O arrebatamento, todo ele excitação e rebuçados peitorais, com que o Ministério da Justiça anunciou há dias que as Certidões de Óbito passarão a ter uma validade permanente – medida contra a qual o mesmo PS votara ainda em Maio – tem qualquer coisa daquela poética ternura com que uma criança afirma que a noite acabou porque ela e os irmãos conspiraram debaixo dos lençóis pela alvorada. O coro de estantes que encheu o peito de loas aos méritos desta medida foi uma comovente mise-en-scène de sabujice destes bonifrates videirinhos: os gestos mecânicos, a fáscia perioral untuosa e ávida, a ausência de qualquer coisa remotamente parecida com um raciocínio ou com uma ideia, tudo colocado ao serviço daquele homem novo do socialismo – sem memória, sem ideias, sem futuro, senhor do tempo – que, num gesto de magnânima liberalidade semelhante ao de César batizando o mês de Julho, determinou que a morte de um português será, a partir de 1 de setembro, oficialmente para sempre.

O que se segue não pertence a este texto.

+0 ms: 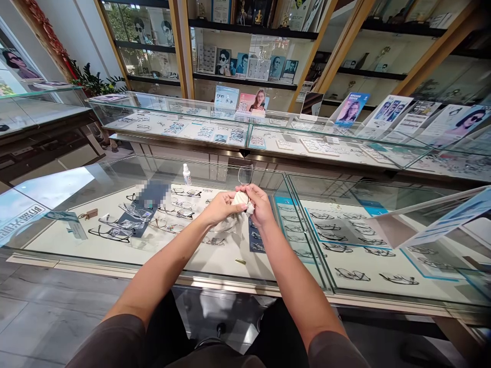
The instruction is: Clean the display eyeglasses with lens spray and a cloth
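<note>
Both hands meet above the glass display counter. Bunched between the fingers of my left hand is a cream-coloured cloth. My right hand pinches a pair of glasses together with the cloth; one clear lens with a thin rim sticks up beyond the fingertips. The cloth covers the rest of the frame. Beyond my left hand, a small white spray bottle stands upright on the counter.
Several glasses lie in the display under and left of my hands. At the right, a sloping sign stands on the glass. A second glass showcase with posters runs across the back. A small gold-coloured piece is near the front edge.
</note>
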The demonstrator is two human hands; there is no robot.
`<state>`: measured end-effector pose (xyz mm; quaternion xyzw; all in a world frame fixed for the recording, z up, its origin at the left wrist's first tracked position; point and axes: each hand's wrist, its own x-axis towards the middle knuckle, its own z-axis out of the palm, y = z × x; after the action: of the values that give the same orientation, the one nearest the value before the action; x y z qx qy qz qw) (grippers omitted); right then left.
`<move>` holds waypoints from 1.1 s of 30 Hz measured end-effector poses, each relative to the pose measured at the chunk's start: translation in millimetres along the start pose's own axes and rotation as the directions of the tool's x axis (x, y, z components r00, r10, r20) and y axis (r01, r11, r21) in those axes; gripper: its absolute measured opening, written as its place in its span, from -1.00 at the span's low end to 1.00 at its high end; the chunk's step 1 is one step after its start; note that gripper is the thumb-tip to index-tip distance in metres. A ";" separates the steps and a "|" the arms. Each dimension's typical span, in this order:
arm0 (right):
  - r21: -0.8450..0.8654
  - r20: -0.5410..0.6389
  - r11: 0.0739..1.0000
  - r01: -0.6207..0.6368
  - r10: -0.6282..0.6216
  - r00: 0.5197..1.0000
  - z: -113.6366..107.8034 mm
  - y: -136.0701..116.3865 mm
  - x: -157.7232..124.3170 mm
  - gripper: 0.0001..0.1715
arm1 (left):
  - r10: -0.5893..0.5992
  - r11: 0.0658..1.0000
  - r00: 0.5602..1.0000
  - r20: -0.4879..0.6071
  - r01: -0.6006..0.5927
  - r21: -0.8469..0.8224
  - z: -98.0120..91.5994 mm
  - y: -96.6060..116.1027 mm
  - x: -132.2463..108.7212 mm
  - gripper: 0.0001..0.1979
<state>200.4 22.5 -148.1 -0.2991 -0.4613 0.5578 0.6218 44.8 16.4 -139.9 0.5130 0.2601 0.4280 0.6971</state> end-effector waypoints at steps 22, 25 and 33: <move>-0.036 -0.064 0.999 0.010 -0.012 0.998 4.9 -4.7 -0.8 -0.59 | 0.186 0.969 0.983 -0.004 -0.182 0.166 0.7 -7.0 3.7 -0.33; -0.012 -0.097 1.000 0.004 -0.005 0.995 4.7 -4.2 0.7 -0.62 | 0.164 0.977 0.986 0.004 -0.163 0.141 1.2 -9.1 3.3 -0.28; -0.023 0.028 1.000 -0.010 0.010 1.000 12.1 -0.2 -4.5 -0.53 | 0.282 0.934 0.942 -0.180 -0.228 0.274 6.7 -10.0 1.1 -0.36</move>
<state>189.7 16.4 -144.2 -0.3003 -0.4748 0.5599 0.6090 54.0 13.0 -147.0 0.5766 0.3170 0.5323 0.5327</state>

De acordo com Aristóteles, a dimensão política do homem desponta da sua faculdade não apenas para falar, mas para dizer a alguém aquilo que as coisas são – úteis ou prejudiciais, justas ou injustas. No fundo, códigos e rituais, constituições e normas, preceitos e regulamentos, a amizade e o amor, tudo isso emerge do facto de o homem precisar de um ser sobre o qual derramar a sua contemplação e alguém (o cristianismo chamar-lhe-á o próximo) a quem dizer o que viu. Que esta visceral necessidade se veja aviltada por estantes, não conspurca apenas a Política, mas envilece aquela irredutível dignidade de se seduzir a eternidade enquanto, como nos versos do título, se ludibria a morte e as regras gramaticais – a Poética.